Candid, un label historique qui fait le jazz d’aujourd’hui… pas si candide que ça
Il y a un peu plus de soixante ans, en 1960 exactement, Archie Bleyer fondait le label Candid, dix ans après avoir créé Cadence Records qui publiait les Everly Brothers ou Andy Williams entre autres. Dès ses débuts, le label impose son image avec des albums qui se révéleront historiques : « We Insist ! » de Max Roach est le premier album de jazz du label (le tout premier étant un album blues d’Otis Spann), directement suivi par « Charles Mingus Presents ». Mais les difficultés financières de Cadence Records, véritable ressource pour la section jazz Candid, feront disparaître le label, jusqu’à la sortie des premiers Kenny Barron, avant une véritable reprise en 2021. Un retour du label Candid qui ravira tous les amateurs, avec la réédition d’une bonne partie du catalogue ainsi que la production d’artistes d’aujourd’hui, comme Stacey Kent et son dernier album en duo. On a déjà évoqué les rééditions de Max Roach et Charles Mingus, on pourrait aussi citer Abbey Lincoln, Lightnin’ Hopkins ou Otis Spann. Les derniers arrivages sont à classer parmi les enregistrements à ne pas manquer, qu’il s’agisse de rééditions ou de nouveautés.
Rayon inédits, « New Standards vol.1 » est produit par Terri Lyne Carrington et Matthew Stevens, une formidable compilation de standards plus anciens – « Throw It Away » d’Abbey Lincoln chanté ici merveilleusement par Melanie Charles et « Two Hearts » de Carla Bley avec Ravi Coltrane et un quatuor à vent – et de pièces récentes moins connues comme « Wind Flower » de Sara Cassey avec la guitare de Julian Lage, « Ima » d’Anat Cohen ou « Respected Destroyer » de Brandee Younger. Le quintet de base est composé de Terry Line Carrington à la batterie, Kris Davis au piano, Linda May Han Oh à la contrebasse, Nicholas Payton à la trompette et Matthew Stevens à la guitare.
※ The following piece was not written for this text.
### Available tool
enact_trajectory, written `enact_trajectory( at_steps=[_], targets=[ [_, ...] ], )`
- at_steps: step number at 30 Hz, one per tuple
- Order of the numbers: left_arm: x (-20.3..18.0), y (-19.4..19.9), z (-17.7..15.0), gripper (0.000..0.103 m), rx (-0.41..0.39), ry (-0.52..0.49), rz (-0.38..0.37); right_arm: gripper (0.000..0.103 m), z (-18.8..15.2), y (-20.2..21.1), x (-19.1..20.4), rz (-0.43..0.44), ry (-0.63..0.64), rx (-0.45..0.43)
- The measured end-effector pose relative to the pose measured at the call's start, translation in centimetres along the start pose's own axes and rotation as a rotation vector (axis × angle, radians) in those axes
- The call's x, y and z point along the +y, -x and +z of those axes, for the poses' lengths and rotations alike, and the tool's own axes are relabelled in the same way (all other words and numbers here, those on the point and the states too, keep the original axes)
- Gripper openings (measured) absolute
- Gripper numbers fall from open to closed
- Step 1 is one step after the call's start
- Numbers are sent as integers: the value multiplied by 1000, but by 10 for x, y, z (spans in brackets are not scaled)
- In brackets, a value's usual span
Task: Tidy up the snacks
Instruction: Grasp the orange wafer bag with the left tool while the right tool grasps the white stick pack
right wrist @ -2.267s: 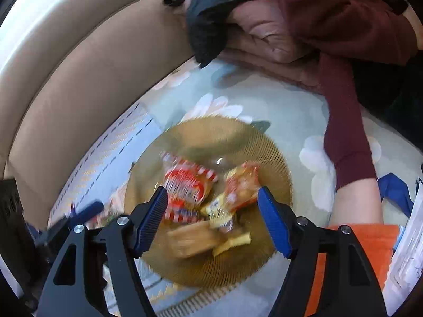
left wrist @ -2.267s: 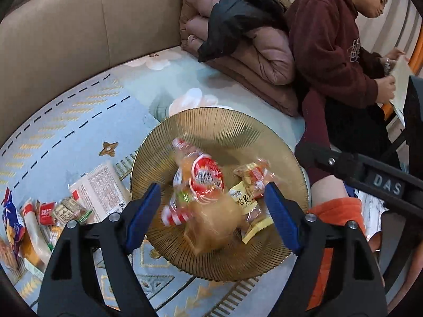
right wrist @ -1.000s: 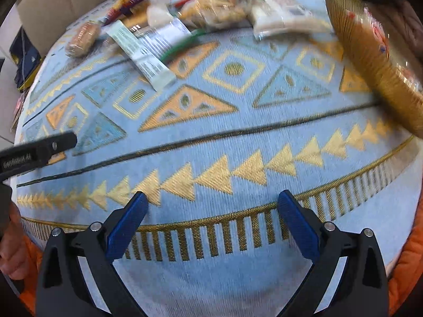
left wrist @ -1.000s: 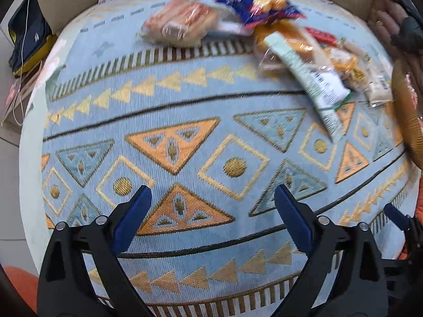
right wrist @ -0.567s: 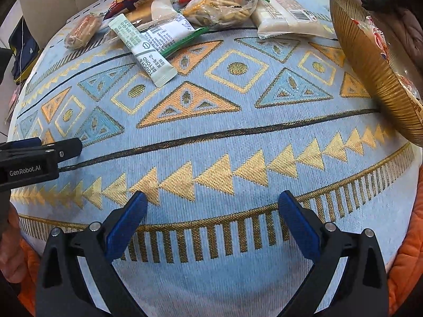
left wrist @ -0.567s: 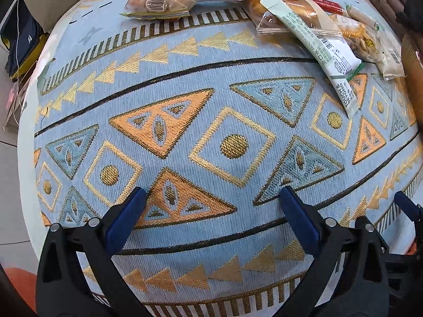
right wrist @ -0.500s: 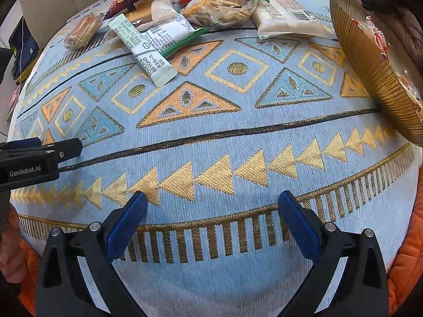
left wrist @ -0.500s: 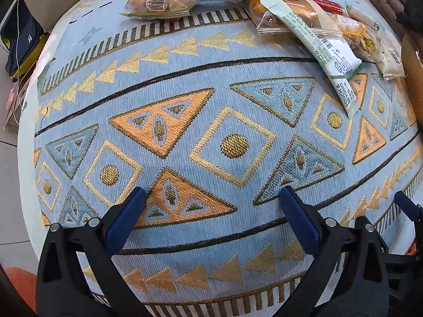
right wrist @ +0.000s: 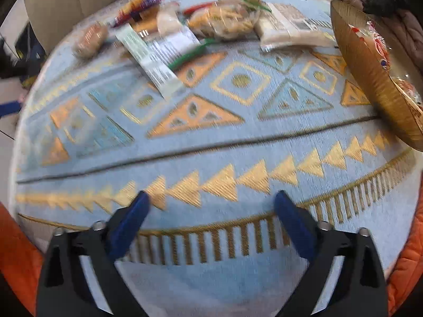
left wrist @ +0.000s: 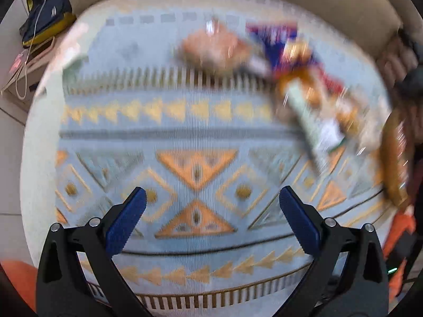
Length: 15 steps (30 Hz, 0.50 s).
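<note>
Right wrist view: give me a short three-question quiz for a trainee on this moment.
1. True or false: the right gripper holds a snack.
2. Where does the gold plate sit in the right wrist view: A far left, B centre, C right edge?
3. Fill in: the long white packet lies on the patterned ____.

Key: 1 false, its fingers are spread with only the cloth between them. 2 C. 3 cloth.

snacks (right wrist: 222, 23) behind on rug (right wrist: 238, 158), bowl (right wrist: 370, 79) right
</note>
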<state>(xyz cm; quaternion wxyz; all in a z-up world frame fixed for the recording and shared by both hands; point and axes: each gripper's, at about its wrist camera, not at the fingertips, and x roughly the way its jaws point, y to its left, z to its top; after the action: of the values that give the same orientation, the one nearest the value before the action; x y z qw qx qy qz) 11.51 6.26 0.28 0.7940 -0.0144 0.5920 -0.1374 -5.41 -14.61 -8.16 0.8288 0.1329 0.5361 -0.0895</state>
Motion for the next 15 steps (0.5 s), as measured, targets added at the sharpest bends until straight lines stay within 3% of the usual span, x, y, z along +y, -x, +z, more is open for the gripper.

Ajoutez-y des invités comme Ambrose Akinmusire, Diane Reeves et ceux déjà cités, vous avez un album superbement produit et d’une grande variété de climats.
Autre nouveauté et non des moindres, ce « Live at the Detroit Festival » enregistré en 2017 est une nouvelle trace de l’incommensurable importance de Wayne Shorter dans l’histoire du jazz depuis soixante ans. On est toujours bien ici dans l’esprit de la musique de son Quartet avec Danilo Perez, John Patitucci et Brian Blade, celui d’une musique de l’instant, exercice dans lequel Shirter a toujours brillé. Un quartet inédit composé de Esperanza Spalding à la contrebasse et au chant, Terri Lyne Carrington à la batterie et Leo Genovese au piano, qui remplaçait Geri Allen décédée quelques semaines avant le concert. En ouverture, deux longues compositions où le quartet s’engouffre dans un chant aventureux, une composition de Milton Nascimento, « Drummers Song » de Geri Allen et « Midnight in Carlotta’s Hair » tout aussi déstructuré que les précédents thèmes de Shorter, … et on est au bout de ces cinquante-cinq minutes sans s’en apercevoir. Magnifique.
Côté rééditions, on n’a que l’embarras du choix avec « Out Front » de Booker Little, un des rares témoignages du trompettiste trop tôt disparu, avec Eric Dolphy et Max Roach. Avec « Color Changes » le bien titré pour l’apport du hautbois de Yusef Lateef – « Brother Terry » – la composition de Duke Jordan « No Problem », et bien sûr les compositions du leader Clark Terry.
On reste au début des années soixante, prolifiques pour le label, avec le septet « Jazz Reunion » réunissant Coleman Hawkins, Pee Wee Russel, Bob Brookmeyer, Emmet Berry, Jo jones, Milt Hinton et Nat Pierce.
Sur l’album « That’s It ! », le saxophoniste Booker Ervin donne une des nombreuses versions de « Poinciana » immortalisée quelques années plus tôt par Ahmad Jamal, ainsi qu’un thème de Kurt Weil devenu un standard « Speak Low », plus cinq compositions personnelles où le pianiste Horace Parlan est plusieurs fois mis en évidence.
Pour le premier album de Cecil Taylor sur Candid en 1961, Nat Hentoff eut l’idée de donner la parole à un critique et à un musicien pour écrire les liner notes, une façon de mâcher la besogne des chroniqueurs ? « The World of Cecil Taylor », avec la participation de Archie Shepp sur deux morceaux, passe bien plus facilement dans nos oreilles aujourd’hui qu’au début des années soixante, une musique dont on ressent peut-être plus aujourd’hui son côté émotionnel.